Sunday, December 20, 2009

Response from another ONE Spirit friend who's been to Pine Ridge

For those who have never been to the reservation and actually seen the way many people have to live, it is hard to imagine that conditions like this exist in 21st century America - but they do. Last year I was asked to take pictures of an isolated, dilapidated, one room home with no electricity or running water, while the owner was in hospital suffering from an infection. I cannot post the photographs at this time, but taking them was a very difficult thing for me to do. It was the most desolate living space that I had ever seen - although very likely not the worst in the area.

In 2007 a man froze to death in his house a couple of miles from where I was staying. There was no reporting of this incident and an elderly Lakota told me: "So many people around here die untimely deaths that no one pays any attention any more."

Betty is right that none of us will be able to bring a permanent solution to the overall situation, but we can help provide food and warmth and the knowledge that somebody cares. The youth programs we support are also very important. The young people hold the future in their hands and they must have something to hope for if this epidemic of suicide is to end. Without hope it is very difficult to have life. We are making a difference, both now and for the future.

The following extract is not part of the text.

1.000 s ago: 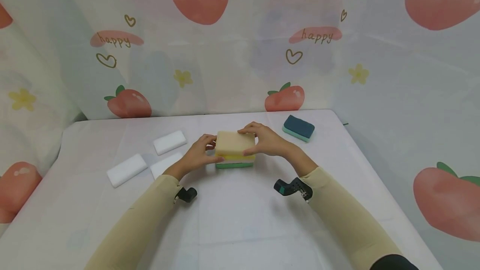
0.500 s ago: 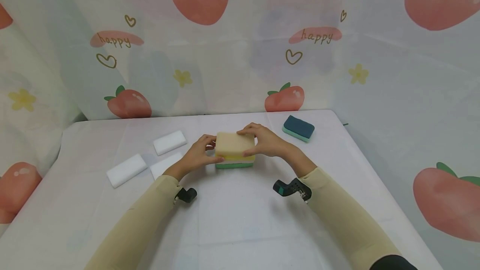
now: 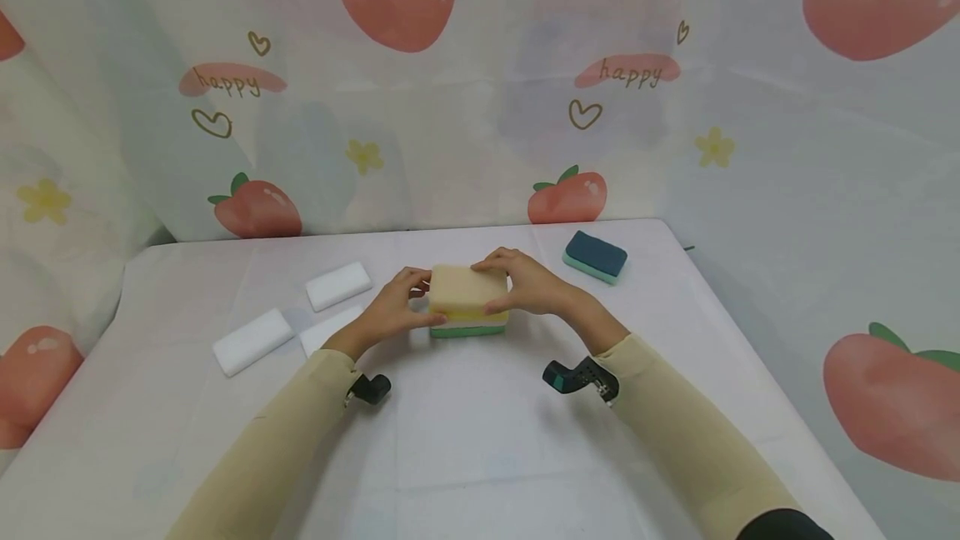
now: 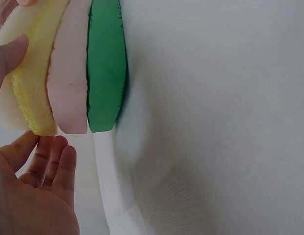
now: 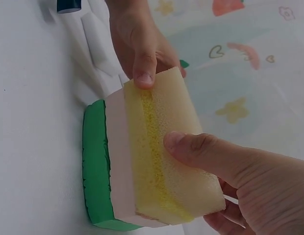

Tuesday, December 15, 2009

Thoughts from a ONE Spirit Area Services Coordinator

Hello One Spirit friends. I have not posted since I took over the position of Area Service Coordinator for Oglala and Pine Ridge this past summer. As you might imagine, it has been a busy time, getting to know both the residents of those areas on my lists and the many wonderful people who sponsor them.

The time also included a trip by my husband and me to the reservation, in October. We have been there several times before, but usually to visit friends. We certainly did that again, but we also used this visit to meet some of the families I had spoken to over the several months before the trip.

In 5 days, we put 950 miles on the rental car while driving from place to place on the reservation! For those of you who have not been there, our high mileage was caused by the great distances separating the settled areas. For example, the distance from our room at the Lakota Prairie Ranch Resort in Kyle to Pine Ridge was about 35 miles.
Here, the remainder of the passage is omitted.